The Times - Serving Waitsburg, Dayton and the Touchet Valley

By Beka Thompson
The Times 

Flooding, wildfires just another element of 2020

As though a new virus wasn't enough, the year threw some wild weather into the mix


December 31, 2020

Lane Gwinn

The 2020 flood as seen from Preston Ave

WAITSBURG-Keeping with the 'chaos' theme of the year, 2020 offered some extreme weather events.

On Tuesday, February 4, the National Weather Service reported 3.8" of snowfall in the area. On February 5, the snow was washed away by .69" of rainfall, setting a short-lived record. On Friday, February 6, the rainfall record was surpassed once again, with the area receiving .91" in less than 24 hours.

The frozen ground, paired with heavy precipitation and sudden, warm weather, created the perfect conditions for muddy water to break the riverbanks on Lower Hogeye Road, just outside the county line, and in various places above that.

The first banks broke in the very early hours of the morning, sending the river rushing down Lower Hogeye Road, across Highway 12, and, eventually, right down Preston Avenue. Water flooded into basements, garages, and through yards and pastures. While the flood in 2020 was a shorter event than the flood that happened exactly 24 years prior, it was an arguably more intense event, with a higher, faster initial flow rate.

In true small-town fashion, unaffected community members jumped up and took charge. The Waitsburg Christian Church's basement became a gathering spot for hungry flood victims and volunteers who were making efforts to divert the water. Other rooms in the church became sleep centers, so everyone had a safe, warm spot to lay their heads.

Community members like Margie Benson took charge in the kitchen, accepting food donations and piecing together comforting meals while maintaining a constant supply of fresh coffee and hot cocoa.

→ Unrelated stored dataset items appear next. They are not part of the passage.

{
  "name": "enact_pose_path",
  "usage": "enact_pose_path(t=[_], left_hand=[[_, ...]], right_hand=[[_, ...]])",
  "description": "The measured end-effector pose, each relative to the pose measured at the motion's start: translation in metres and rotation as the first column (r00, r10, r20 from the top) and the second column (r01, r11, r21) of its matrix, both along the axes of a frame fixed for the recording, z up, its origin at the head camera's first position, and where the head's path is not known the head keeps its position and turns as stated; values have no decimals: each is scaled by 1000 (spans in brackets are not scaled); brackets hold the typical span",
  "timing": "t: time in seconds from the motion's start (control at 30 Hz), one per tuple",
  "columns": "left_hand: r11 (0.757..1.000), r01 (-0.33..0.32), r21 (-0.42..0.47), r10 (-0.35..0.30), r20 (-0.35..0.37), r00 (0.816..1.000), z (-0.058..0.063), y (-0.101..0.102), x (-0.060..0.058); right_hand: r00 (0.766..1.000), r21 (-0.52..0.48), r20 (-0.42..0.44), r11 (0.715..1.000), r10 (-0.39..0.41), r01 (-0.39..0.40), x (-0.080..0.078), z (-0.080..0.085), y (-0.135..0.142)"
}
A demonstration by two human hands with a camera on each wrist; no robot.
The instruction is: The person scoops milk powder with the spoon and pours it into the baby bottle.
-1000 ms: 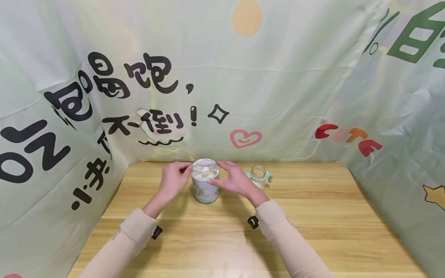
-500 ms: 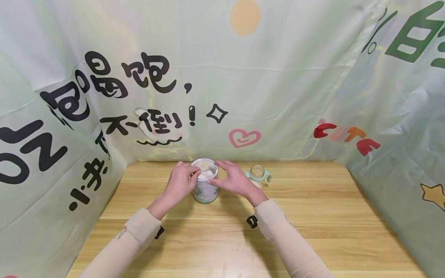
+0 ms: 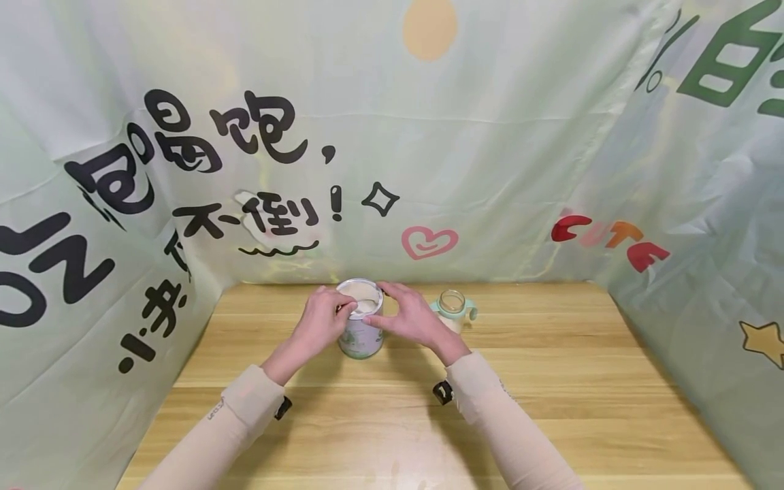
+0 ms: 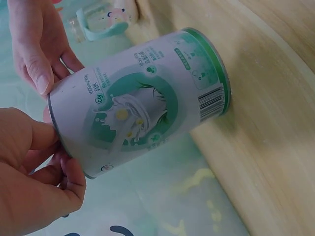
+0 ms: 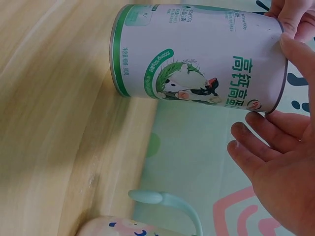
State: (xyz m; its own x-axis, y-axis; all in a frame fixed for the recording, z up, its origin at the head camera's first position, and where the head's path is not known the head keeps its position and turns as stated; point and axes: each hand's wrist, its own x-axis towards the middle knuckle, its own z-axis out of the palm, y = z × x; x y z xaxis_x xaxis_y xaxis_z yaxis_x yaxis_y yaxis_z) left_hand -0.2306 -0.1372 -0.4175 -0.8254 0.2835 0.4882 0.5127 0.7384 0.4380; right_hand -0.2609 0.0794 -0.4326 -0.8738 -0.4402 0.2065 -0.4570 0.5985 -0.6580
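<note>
A milk powder can (image 3: 361, 339) stands upright and uncovered near the back of the table, pale powder showing inside. My left hand (image 3: 322, 316) is over its left rim, pinching the handle of a white scoop (image 3: 365, 307) that dips into the powder. The fingertips hide most of that handle. On the other side, my right hand (image 3: 413, 315) holds the can by its top, thumb at the front of the rim and fingers behind. In the left wrist view the can (image 4: 142, 98) shows its green-and-white label; the scoop is out of sight there.
Just right of the right hand stands a baby bottle (image 3: 452, 309) without a lid, with mint-green handles, partly behind the wrist. The wooden table (image 3: 392, 422) meets printed fabric walls (image 3: 490, 170) at the back and sides.
My left hand has moved right from the can's left edge to over its opening, and the scoop has shifted in the powder. The right hand keeps its hold on the can.
</note>
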Motion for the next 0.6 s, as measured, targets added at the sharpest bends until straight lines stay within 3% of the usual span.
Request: enact_pose_path(t=[0.6], left_hand=[[998, 14, 64, -26, 177, 984, 7, -8, -5]], right_hand=[[1000, -2, -7, 1000, -3, 3, 0, 0, -1]])
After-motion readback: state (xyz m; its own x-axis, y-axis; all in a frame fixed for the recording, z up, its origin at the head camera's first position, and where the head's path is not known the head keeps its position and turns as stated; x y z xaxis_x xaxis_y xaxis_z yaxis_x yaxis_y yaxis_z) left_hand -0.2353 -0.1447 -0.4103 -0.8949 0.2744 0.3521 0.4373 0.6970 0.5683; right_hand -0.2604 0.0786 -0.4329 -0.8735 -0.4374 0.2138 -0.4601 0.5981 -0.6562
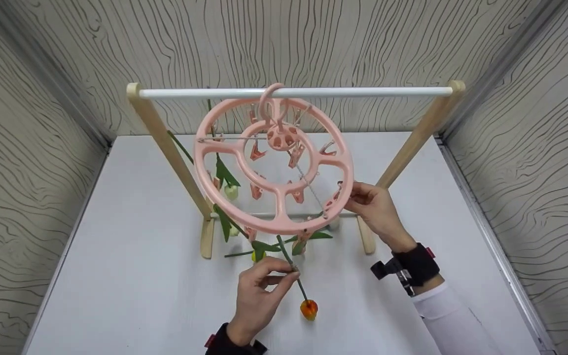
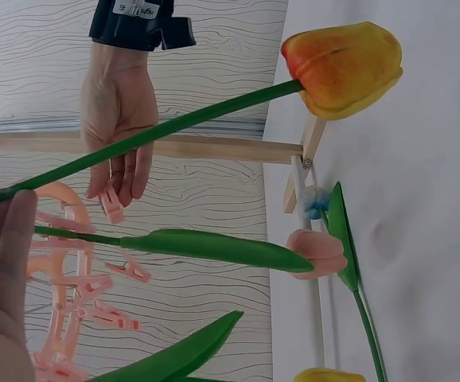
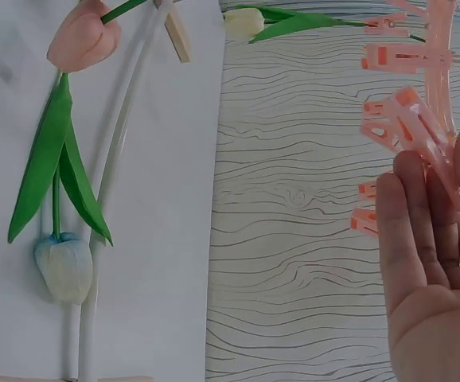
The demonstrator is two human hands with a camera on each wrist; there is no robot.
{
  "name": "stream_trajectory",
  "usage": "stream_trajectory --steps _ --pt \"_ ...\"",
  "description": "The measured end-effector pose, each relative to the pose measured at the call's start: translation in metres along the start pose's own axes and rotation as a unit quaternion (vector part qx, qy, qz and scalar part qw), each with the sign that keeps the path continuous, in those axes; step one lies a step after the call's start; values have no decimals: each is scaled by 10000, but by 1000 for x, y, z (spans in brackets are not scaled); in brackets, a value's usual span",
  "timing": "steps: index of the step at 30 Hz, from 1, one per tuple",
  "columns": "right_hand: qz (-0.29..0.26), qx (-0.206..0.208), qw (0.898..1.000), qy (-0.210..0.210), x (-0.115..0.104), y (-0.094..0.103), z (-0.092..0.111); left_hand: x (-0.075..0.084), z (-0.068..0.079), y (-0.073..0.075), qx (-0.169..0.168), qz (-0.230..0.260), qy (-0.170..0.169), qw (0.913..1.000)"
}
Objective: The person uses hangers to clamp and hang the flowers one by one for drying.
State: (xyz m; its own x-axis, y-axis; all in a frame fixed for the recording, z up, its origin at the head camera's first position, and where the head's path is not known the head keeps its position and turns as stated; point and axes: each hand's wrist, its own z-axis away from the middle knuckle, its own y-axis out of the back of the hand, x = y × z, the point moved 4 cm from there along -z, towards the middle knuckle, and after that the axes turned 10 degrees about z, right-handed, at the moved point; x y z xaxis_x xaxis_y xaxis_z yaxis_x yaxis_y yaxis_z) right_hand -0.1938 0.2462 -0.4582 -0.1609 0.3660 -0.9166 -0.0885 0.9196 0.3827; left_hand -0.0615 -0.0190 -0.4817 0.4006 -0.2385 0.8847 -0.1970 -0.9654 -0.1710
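Observation:
My left hand [image 1: 262, 293] pinches the green stem of an orange-yellow tulip [image 1: 308, 309] below the front of a round pink clip hanger [image 1: 279, 227]. The bloom points down toward me in the head view. At the hanger's right rim, my right hand [image 1: 377, 214] holds a pink clothespin [image 3: 425, 139] between thumb and fingers; nothing shows in its jaws. A pink tulip [image 2: 317, 255] and pale tulips [image 1: 231, 191] hang from other clips. The left thumb and fingers hide part of the held stem in the left wrist view.
The hanger hooks over a white bar [image 1: 363, 92] on a wooden stand with slanted legs [image 1: 412, 140]. A blue-white tulip [image 3: 64, 269] lies on the white table [image 1: 141, 296] by the lower rail [image 3: 115, 143]. Wood-grain panels [image 1: 363, 44] surround the table at the back and sides.

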Motion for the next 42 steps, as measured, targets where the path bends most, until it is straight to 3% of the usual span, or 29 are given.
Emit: stream_trajectory --steps 7,14,24,33,42 --pt "-133 -439 9988 -154 -1 -2 7 2 -1 0 8 -22 -33 10000" --pt "-395 -399 9983 -126 -1 -4 17 3 -1 0 -34 18 -67 10000" --pt "-618 -510 9966 188 -2 -10 16 5 -1 0 -88 62 -126 9999" --pt "-850 -760 9908 731 -5 -16 15 7 -1 0 -4 -58 -70 10000" --pt "-1051 -610 9887 881 -9 -16 15 9 -4 -1 -6 -20 -18 10000"
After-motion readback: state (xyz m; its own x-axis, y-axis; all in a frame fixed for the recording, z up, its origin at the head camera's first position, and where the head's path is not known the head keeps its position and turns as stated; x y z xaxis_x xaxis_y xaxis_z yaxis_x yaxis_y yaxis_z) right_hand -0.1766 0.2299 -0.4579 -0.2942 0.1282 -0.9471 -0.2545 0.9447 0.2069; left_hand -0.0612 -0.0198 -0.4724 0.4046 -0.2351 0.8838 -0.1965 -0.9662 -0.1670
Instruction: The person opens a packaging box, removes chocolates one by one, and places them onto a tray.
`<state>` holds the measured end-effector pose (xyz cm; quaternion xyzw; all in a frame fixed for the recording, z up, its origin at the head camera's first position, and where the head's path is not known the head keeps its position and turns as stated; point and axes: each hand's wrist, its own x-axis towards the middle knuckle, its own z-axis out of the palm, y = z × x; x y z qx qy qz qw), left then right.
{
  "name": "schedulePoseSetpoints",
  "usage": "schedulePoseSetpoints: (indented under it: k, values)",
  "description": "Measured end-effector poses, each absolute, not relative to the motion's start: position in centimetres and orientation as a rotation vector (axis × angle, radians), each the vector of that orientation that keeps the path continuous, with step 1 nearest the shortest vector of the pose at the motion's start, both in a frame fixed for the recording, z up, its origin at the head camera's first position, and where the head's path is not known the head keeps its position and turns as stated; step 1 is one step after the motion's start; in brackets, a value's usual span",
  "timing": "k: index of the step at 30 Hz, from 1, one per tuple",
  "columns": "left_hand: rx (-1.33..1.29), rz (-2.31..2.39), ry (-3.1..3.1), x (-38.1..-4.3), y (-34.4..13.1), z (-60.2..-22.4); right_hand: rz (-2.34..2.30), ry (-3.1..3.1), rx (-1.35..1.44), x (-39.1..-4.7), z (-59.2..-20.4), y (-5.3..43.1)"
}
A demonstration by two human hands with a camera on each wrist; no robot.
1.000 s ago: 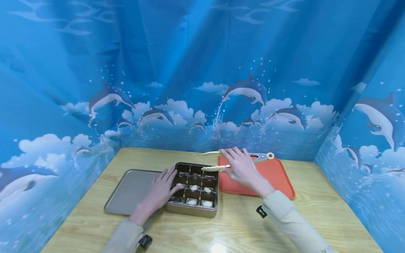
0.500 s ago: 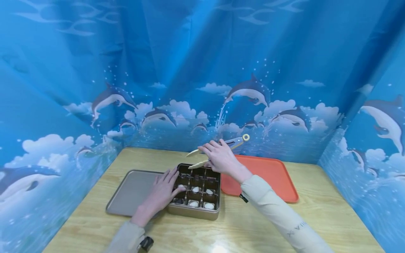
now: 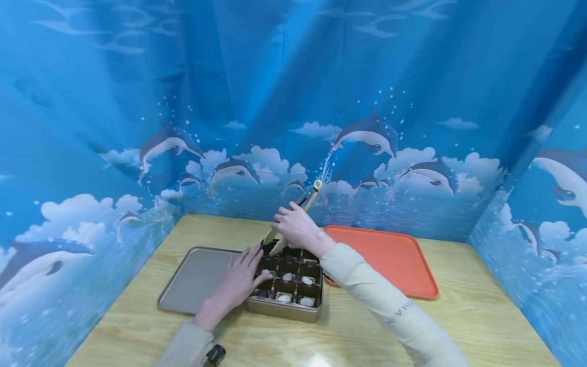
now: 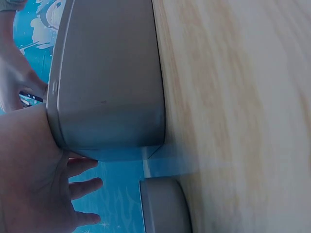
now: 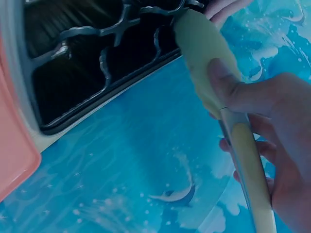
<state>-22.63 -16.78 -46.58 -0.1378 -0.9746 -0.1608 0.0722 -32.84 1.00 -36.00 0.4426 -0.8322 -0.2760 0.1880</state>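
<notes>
My right hand point(image 3: 298, 228) grips a pair of tongs point(image 3: 311, 200) with cream tips. Tilted downward, the tips reach into the back-left compartment of a bronze-coloured metal box point(image 3: 283, 310) with a dark divided insert. Whether anything lies between the tips cannot be told. Along the box's left side rests my left hand point(image 3: 239, 279), fingers extended and thumb over the rim; the left wrist view shows its fingers point(image 4: 85, 188) spread past the box corner. White-topped pieces point(image 3: 307, 302) sit in several front and middle compartments. The right hand hides part of the back row.
Left of the box lies a flat grey-brown tray or lid point(image 3: 202, 275), partly under the left forearm. An orange-red tray point(image 3: 385, 260) lies to the right. Behind the wooden table point(image 3: 357, 331) hangs a blue dolphin-print curtain point(image 3: 257, 102).
My right hand has carried the tongs leftward from over the orange-red tray to the box, and their tips have dipped and come closer together. The left hand has stayed on the box.
</notes>
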Motion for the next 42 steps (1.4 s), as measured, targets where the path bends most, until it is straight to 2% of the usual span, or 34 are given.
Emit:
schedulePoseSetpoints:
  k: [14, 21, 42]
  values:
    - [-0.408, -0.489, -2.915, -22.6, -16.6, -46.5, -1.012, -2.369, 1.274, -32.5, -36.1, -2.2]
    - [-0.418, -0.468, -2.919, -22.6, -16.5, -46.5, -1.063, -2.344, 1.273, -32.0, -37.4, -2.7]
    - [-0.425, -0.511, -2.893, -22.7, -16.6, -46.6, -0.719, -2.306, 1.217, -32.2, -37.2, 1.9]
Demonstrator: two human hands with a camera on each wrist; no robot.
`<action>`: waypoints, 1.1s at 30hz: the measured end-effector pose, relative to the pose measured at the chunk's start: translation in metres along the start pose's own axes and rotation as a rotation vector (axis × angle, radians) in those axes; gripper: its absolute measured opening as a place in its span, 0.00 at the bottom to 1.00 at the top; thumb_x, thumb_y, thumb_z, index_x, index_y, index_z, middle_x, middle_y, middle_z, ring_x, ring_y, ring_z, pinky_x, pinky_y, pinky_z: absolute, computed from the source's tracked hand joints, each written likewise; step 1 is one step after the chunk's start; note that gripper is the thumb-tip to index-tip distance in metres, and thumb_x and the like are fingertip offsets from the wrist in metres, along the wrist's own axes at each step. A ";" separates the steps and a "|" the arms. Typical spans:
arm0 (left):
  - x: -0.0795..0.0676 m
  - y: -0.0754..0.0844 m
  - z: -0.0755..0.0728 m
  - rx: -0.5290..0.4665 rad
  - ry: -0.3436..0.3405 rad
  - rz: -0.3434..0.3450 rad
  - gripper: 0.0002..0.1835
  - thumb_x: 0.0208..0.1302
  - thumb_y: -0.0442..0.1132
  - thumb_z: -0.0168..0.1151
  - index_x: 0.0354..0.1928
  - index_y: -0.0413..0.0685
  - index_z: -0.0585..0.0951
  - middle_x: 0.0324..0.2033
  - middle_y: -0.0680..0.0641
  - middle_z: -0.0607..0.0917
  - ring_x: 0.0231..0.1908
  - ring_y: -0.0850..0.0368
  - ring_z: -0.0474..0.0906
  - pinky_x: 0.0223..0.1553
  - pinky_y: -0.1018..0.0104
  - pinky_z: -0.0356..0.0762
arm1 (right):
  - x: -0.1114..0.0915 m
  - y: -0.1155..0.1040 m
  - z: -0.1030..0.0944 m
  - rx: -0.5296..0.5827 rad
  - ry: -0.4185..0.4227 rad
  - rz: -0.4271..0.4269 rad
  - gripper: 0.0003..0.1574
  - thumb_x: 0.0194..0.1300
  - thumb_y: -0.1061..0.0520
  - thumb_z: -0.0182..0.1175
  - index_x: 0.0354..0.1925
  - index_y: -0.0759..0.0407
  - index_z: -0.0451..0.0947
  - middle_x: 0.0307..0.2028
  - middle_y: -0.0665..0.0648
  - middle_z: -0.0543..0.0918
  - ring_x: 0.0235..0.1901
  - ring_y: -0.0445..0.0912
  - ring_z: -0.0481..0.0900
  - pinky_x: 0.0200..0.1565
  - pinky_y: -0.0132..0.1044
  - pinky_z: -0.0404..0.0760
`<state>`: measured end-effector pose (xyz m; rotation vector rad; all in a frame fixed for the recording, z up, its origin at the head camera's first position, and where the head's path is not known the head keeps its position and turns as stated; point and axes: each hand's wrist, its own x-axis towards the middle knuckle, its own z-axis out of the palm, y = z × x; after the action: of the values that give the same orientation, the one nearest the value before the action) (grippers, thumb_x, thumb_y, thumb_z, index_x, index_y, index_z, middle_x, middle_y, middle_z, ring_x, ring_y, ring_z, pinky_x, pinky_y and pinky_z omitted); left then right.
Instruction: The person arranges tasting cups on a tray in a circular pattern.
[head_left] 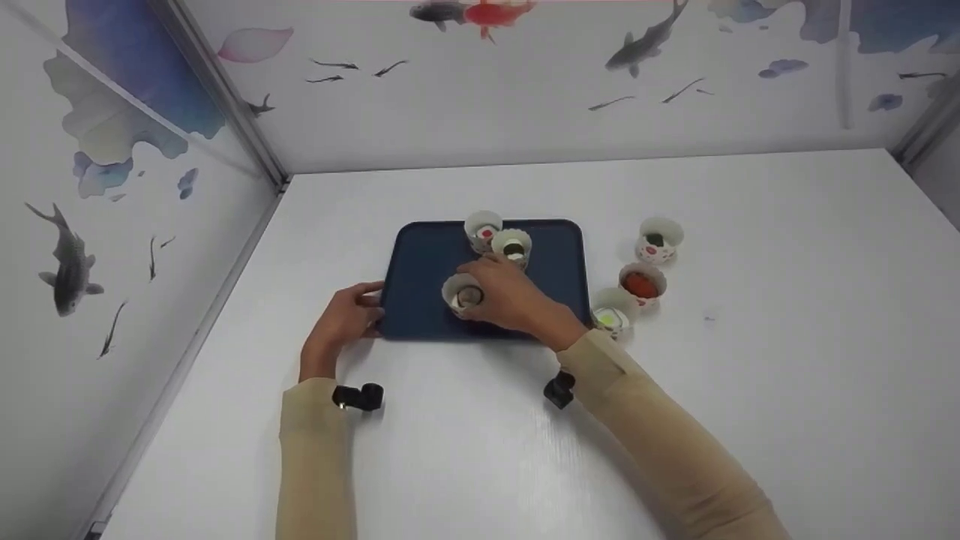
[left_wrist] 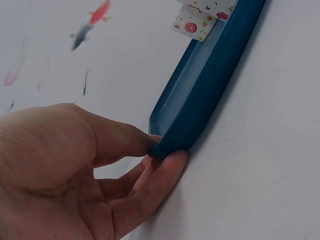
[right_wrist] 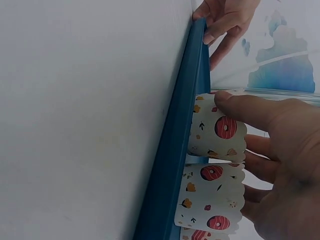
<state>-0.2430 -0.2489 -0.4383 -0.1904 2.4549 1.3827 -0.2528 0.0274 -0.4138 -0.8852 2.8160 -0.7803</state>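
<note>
A dark blue tray [head_left: 420,259] lies on the white table. At its left edge my left hand [head_left: 346,315] pinches the rim, thumb on the inner side and fingers outside and below, as the left wrist view shows. Over the tray's middle my right hand [head_left: 510,294] grips a paper baking cup [head_left: 454,298] with a small dark-rimmed round piece inside. That cup [right_wrist: 217,125] has a scalloped rim and printed doughnuts. Just behind the right hand, two similar cups stand on the tray: one with a red-centred piece [head_left: 484,231], one with a dark-and-white piece [head_left: 517,247].
Right of the tray, three more cups stand on the table: one with dark green content [head_left: 660,240], one with orange-red content [head_left: 643,285], and one with a yellow-centred piece [head_left: 613,319] close by the tray's corner. Fish-painted walls [head_left: 540,90] border the table at back and left.
</note>
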 end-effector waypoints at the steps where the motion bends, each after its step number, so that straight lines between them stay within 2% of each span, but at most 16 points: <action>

Neighbors, including Joy Smith and Jillian Henze, stepped up and began coordinating relief efforts, organizing volunteers, clothing and supply donations, and coordinating clean-up efforts. Hundreds of volunteers headed to the gravel pits and fairgrounds to fill sandbags, including a group of 4-H'ers. Friends from Dayton and Walla Walla showed up with trucks, trailers, and tractors used to haul sandbags and other diversion methods to vulnerable areas along the river, and to threatened homes.

By the end of the day, the water had receded, but clean-up is continuing nearly a year later. Slowed down by the COVID-19 pandemic, some essential repairs, like those occurring along the levees, were pushed back. Recently a large portion of the levee running along Willard Street was repaired by the U.S Army Corp of Engineers, after it sustained severe damaged. The City of Waitsburg is still waiting on federal disaster funding.

From water to fire, the elements were not kind in 2020. In August, heavy smoke blocked out the sun for almost a week. Wildfires across Washington, Oregon, and California were out of control and fueled a massive smoke cloud that hung low over our area, creating hazardous air conditions. On the bright side, everyone was already staying home to combat the COVID-19 virus.

Waitsburg escaped unscathed from the wildfires, but some of our neighbors were not so fortunate. The towns of Malden and Pine City were almost entirely destroyed by the fires. More than 710,000 acres were charred across the state, and more than 375 buildings were lost. The fires destroyed one hundred and eighty-one homes, claimed one Washington resident's life, and injured many more.

A small fire flared in the Pomeroy Ranger District of the Wenaha-Tucannon Wilderness, being dubbed the Rattlesnake Fire. The fire was sparked by lightning in the 15-year-old scar of the 2005 School Fire and remained under 500 acres.

This year we had to adjust our way of life to protect, rebuild, and repair our community from the forces of Mother Nature. Waitsburg has risen to these challenges and now must keep working together through the pandemic as well. Well maintained levees protect from flooding, while masks and social distancing are still the best protection against the virus's spread.